Perhaps if we could forever count on the conditions prevailing in the world during the latter half of the 20th century, conditions of relative prosperity and stable governance, we might be able to claim that we could manage nuclear waste. But it is a real possibility that much of the world order will at some point in the future collapse or at least change to the point where we won't have large, centralized bodies to regulate and manage nuclear waste. If a coal plant were left to rot and fester in a post-government world, it wouldn't be a big deal. If on the other hand it were a nuclear plant, just leaving it be would lead to radioactive leaks and explosions. This is why Dmitry Orlov has said that nuclear energy is even more dangerous than nuclear weapons. For him, nuclear weapons are like a gun laying around, that may or may not have a responsible owner. But nuclear energy is like heating your house by burning bullets, claiming all the while that everything is under control (until of course it gets out of hand).

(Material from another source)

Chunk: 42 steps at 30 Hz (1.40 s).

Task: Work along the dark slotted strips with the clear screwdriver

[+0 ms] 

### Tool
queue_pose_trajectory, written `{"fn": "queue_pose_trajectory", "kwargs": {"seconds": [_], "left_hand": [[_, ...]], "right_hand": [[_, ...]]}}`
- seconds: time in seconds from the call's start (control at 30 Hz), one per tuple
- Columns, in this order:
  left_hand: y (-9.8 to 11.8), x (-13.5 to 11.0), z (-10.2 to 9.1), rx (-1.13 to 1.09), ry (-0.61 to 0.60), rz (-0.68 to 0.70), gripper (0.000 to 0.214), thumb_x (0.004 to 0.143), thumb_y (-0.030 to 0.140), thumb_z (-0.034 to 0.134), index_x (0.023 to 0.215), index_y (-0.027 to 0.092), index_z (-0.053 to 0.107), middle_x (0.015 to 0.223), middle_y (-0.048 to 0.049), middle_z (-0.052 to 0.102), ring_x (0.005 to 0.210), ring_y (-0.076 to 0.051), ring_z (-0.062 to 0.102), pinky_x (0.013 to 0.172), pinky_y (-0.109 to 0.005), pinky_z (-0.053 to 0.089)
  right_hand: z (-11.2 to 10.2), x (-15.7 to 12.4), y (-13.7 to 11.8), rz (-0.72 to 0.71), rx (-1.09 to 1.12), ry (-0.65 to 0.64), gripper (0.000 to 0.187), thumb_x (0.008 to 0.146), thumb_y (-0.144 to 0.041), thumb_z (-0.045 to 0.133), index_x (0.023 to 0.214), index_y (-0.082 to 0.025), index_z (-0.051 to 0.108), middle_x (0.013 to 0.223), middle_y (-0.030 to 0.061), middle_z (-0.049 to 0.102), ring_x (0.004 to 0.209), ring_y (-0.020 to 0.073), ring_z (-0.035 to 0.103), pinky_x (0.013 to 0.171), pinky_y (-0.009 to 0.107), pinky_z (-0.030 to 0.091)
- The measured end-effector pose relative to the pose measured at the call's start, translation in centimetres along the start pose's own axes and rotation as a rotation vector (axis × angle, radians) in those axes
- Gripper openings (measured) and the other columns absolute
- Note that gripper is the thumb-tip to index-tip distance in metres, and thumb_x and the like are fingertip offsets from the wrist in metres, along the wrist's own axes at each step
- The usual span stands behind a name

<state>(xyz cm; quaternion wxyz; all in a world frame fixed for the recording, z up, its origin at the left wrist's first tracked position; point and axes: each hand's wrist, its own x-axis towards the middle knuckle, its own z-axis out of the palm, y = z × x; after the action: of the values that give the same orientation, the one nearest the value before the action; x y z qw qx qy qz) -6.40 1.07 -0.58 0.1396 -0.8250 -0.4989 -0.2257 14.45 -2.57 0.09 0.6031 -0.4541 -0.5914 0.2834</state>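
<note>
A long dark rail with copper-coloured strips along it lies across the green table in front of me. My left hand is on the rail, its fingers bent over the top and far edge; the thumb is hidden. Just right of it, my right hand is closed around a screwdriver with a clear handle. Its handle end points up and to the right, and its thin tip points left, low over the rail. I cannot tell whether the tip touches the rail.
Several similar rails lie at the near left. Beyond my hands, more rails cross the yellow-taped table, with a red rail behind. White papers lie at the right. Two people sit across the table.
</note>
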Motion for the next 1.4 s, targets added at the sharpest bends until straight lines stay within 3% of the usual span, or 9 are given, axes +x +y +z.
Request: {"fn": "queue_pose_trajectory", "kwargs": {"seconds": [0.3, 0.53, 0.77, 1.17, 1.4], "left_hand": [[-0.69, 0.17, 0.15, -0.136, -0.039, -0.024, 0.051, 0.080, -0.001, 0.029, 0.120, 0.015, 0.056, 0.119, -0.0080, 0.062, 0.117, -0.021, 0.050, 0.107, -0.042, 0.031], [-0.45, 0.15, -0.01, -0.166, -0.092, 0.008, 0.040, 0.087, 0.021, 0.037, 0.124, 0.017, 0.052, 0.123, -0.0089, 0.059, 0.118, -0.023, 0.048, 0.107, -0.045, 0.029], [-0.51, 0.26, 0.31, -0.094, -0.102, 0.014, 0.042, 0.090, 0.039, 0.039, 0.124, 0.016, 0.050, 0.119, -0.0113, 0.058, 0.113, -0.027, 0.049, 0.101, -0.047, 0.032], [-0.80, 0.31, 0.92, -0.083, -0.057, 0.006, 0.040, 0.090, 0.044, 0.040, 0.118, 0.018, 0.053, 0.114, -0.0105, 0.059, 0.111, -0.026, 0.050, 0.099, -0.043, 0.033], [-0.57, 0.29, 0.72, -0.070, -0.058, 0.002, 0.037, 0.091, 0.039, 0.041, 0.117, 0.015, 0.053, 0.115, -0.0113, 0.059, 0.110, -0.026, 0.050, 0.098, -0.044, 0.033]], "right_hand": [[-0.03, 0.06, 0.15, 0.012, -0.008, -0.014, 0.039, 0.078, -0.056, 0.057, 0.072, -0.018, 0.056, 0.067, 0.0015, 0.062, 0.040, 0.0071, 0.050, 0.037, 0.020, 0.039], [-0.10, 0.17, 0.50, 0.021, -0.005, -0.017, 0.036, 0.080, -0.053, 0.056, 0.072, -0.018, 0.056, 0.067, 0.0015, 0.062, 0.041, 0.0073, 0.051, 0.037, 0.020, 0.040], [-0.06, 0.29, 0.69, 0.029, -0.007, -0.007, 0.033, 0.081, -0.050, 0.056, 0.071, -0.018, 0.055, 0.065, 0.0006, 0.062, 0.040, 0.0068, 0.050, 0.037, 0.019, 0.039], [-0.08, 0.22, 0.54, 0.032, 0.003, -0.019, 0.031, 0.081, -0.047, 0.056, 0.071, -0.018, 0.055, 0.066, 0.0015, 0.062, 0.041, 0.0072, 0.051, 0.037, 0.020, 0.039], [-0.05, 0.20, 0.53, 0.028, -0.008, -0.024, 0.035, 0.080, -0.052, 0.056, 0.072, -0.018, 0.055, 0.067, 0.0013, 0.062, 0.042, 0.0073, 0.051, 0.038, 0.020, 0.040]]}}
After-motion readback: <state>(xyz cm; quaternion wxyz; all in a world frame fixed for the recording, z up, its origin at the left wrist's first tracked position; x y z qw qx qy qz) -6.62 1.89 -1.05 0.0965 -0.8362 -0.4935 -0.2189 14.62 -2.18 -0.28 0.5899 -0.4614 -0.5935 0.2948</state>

On top of the possibility that in the future we won't have a reliable regulation structure for nuclear power, even with our current, supposedly responsible governments, most countries have been unable to do anything with nuclear waste. In the US, and I imagine in lots of other places, most nuclear waste (spent fuel rods that are no longer useful for electricity generation but that remain radioactive) is simply kept stored in pools on site at the nuclear reactor that produced it. There are ideas to create waste disposal (really storage) sites in underground caves or mines, but this has not yet materialized in the US. Another possibility would be to build breeder reactors, which as I understand them re-use nuclear waste to generate more electricity, and keep fissioning the radioactive elements until they become inert lead or something similar. But in both of these cases, there's much concern about transporting nuclear waste (which could be stolen and turned into weapons) to a centralized, known site. I believe this is why nothing gets done on the matter.

So my proposal is that, at least when it comes to nuclear waste disposal, countries should implement dictatorships. It seems that the vacillations and short attention span of democracy are not conducive to dealing with problems of million-year lifespans, so we should have an iron-fisted nuclear czar, with a lifelong appointment to set up a long-term solution to nuclear waste disposal. Only once we have a viable solution (or at least a stable rug under which to sweep the problem) can we even think of considering nuclear power as a realistic, somewhat responsible option.